In [1]:
from google.colab import drive
drive.mount('/content/drive')



Mounted at /content/drive


In [2]:

# Now you can access your files
project_path = '/content/drive/My Drive/Irony-Detection'

In [3]:
import os

# Specify the path to your project folder
project_path = '/content/drive/My Drive/Irony-Detection'

# List files and directories in the project folder
files = os.listdir(project_path)
print(files)

['algo', 'predictions', 'data', '.git', 'models', '__pycache__', 'bert_exp.py', 'config.txt', 'embeddings.py', 'preprocessing.py', 'README.md', 'requirements.txt', 'run_experiment.py']


In [4]:
import os

# Specify the path to the project folder
project_path = '/content/drive/My Drive/Irony-Detection'

# List directories and files in the project folder
for root, dirs, files in os.walk(project_path):
    print(f"Root: {root}")
    print(f"Directories: {dirs}")
    print(f"Files: {files}")
    print()

Root: /content/drive/My Drive/Irony-Detection
Directories: ['algo', 'predictions', 'data', '.git', 'models', '__pycache__']
Files: ['bert_exp.py', 'config.txt', 'embeddings.py', 'preprocessing.py', 'README.md', 'requirements.txt', 'run_experiment.py']

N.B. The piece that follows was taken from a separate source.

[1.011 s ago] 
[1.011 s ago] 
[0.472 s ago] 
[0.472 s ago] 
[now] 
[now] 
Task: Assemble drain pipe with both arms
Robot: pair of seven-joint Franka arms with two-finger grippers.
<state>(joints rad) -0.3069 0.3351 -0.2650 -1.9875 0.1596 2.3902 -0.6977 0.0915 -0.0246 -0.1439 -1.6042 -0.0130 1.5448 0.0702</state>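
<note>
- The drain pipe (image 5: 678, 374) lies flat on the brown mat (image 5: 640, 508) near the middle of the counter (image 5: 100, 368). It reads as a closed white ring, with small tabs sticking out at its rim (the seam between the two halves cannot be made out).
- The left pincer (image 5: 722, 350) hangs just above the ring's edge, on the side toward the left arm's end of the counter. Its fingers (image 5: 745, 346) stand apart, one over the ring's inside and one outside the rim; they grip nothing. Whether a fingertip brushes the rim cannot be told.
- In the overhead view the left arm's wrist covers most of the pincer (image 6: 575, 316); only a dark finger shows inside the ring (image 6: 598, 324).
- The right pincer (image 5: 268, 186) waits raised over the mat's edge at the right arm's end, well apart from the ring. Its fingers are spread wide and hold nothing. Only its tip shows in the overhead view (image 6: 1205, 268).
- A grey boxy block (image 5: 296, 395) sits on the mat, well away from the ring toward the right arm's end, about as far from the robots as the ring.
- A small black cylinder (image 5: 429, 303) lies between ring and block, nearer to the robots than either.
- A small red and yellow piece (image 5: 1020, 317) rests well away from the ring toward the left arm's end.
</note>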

Root: /content/drive/My Drive/Irony-Detection/algo
Directories: ['nn', '__pycache__']
Files: ['__init__.py']

Root: /content/drive/My Drive/Irony-Detection/algo/nn
Directories: ['__pycache__']
Files: ['layers.py', 'callbacks.py', 'models.py', 'utility.py', 'wrappers.py', '__init__.py']

Root: /content/drive/My Drive/Irony-Detection/algo/nn/__pycache__
Directories: []
Files: ['layers.cpython-37.pyc', 'models.cpython-36.pyc', 'layers.cpython-36.pyc', 'utility.cpython-36.pyc', 'models.cpython-37.pyc', 'utility.cpython-37.pyc', '__init__.cpython-36.pyc', 'wrappers.cpython-37.pyc', '__init__.cpython-37.pyc']

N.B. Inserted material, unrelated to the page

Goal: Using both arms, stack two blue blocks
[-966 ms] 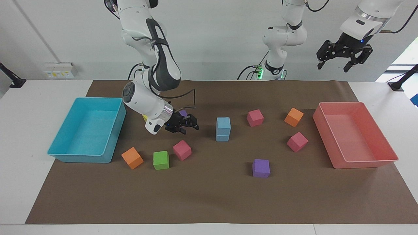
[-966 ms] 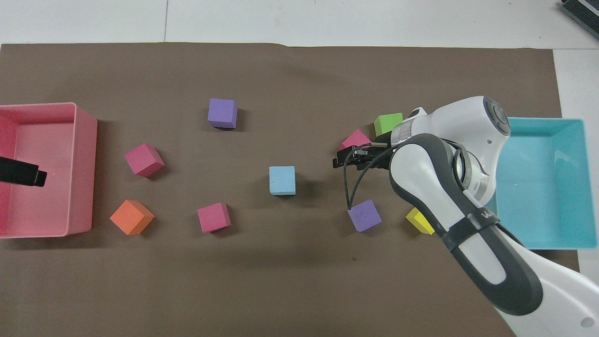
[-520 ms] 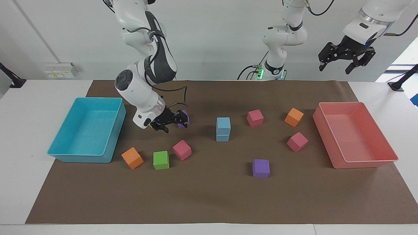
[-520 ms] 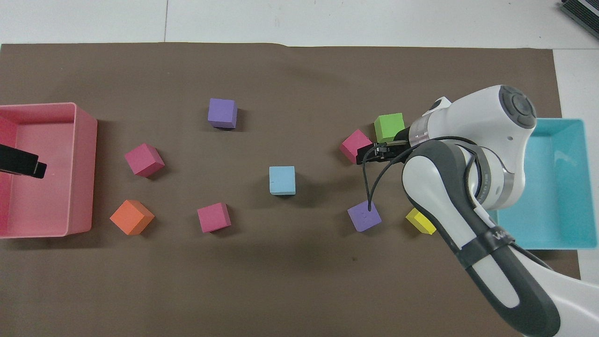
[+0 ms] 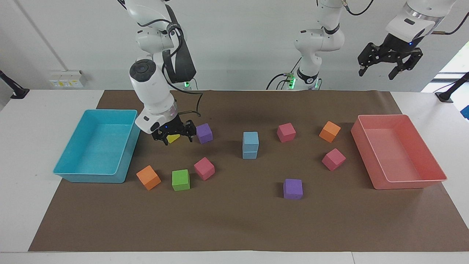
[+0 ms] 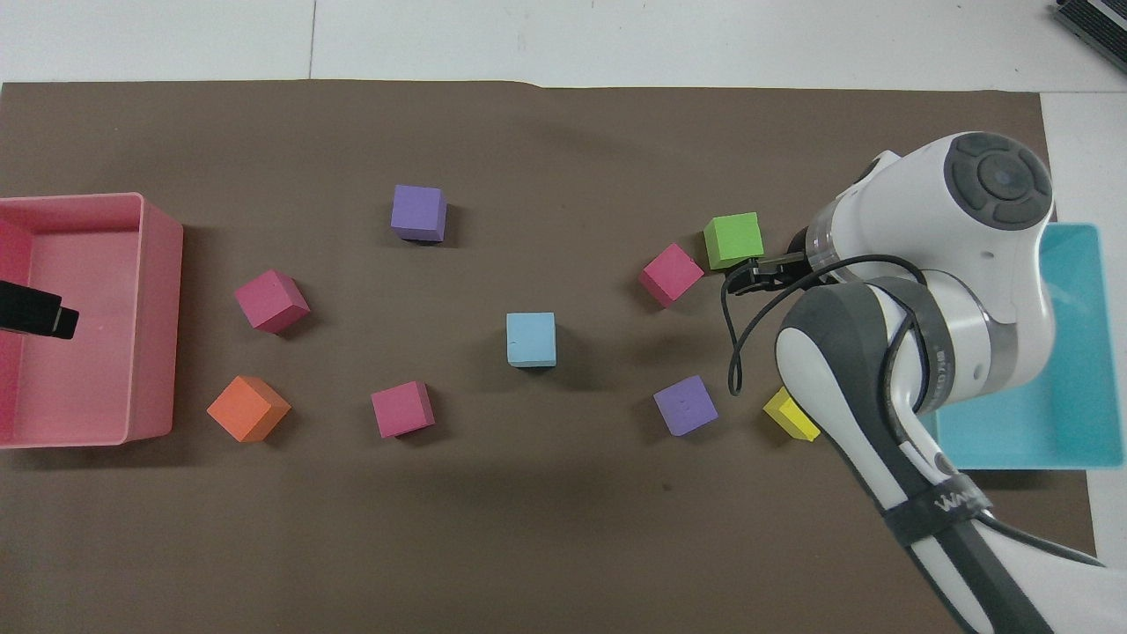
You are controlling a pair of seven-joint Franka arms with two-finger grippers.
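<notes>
Facing view shows two blue blocks (image 5: pixel 250 145) stacked mid-desk, right gripper (image 5: pixel 172 134) over a yellow cube (image 5: pixel 173 138) and left gripper (image 5: pixel 388 67) raised, both jaws spread, empty.

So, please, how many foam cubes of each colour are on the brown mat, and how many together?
Light blue foam cubes, stacked one on the other: 2
Pink foam cubes: 3
Purple foam cubes: 2
Orange foam cubes: 2
Green foam cube: 1
Yellow foam cube: 1
Total: 11
</notes>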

Root: /content/drive/My Drive/Irony-Detection/algo/__pycache__
Directories: []
Files: ['__init__.cpython-36.pyc', '__init__.cpython-37.

In [5]:
!pip install --upgrade tensorflow




In [8]:
import os
import numpy as np
import pandas as pd
import torch
from torch.utils.data import DataLoader, TensorDataset
from transformers import AutoTokenizer, AutoModelForSequenceClassification, AdamW
from sklearn.metrics import confusion_matrix, f1_score, accuracy_score, recall_score, precision_score
from sklearn.model_selection import train_test_split, StratifiedKFold
from sklearn.preprocessing import LabelEncoder

# Define the f1_smart function as needed
def f1_smart(y_true, y_pred_probs):
    thresholds = np.arange(0.0, 1.1, 0.01)
    f1_scores = []

    for threshold in thresholds:
        y_pred = (y_pred_probs > threshold).astype(int)
        f1 = f1_score(y_true, y_pred)
        f1_scores.append(f1)

    optimal_idx = np.argmax(f1_scores)
    optimal_f1 = f1_scores[optimal_idx]
    optimal_threshold = thresholds[optimal_idx]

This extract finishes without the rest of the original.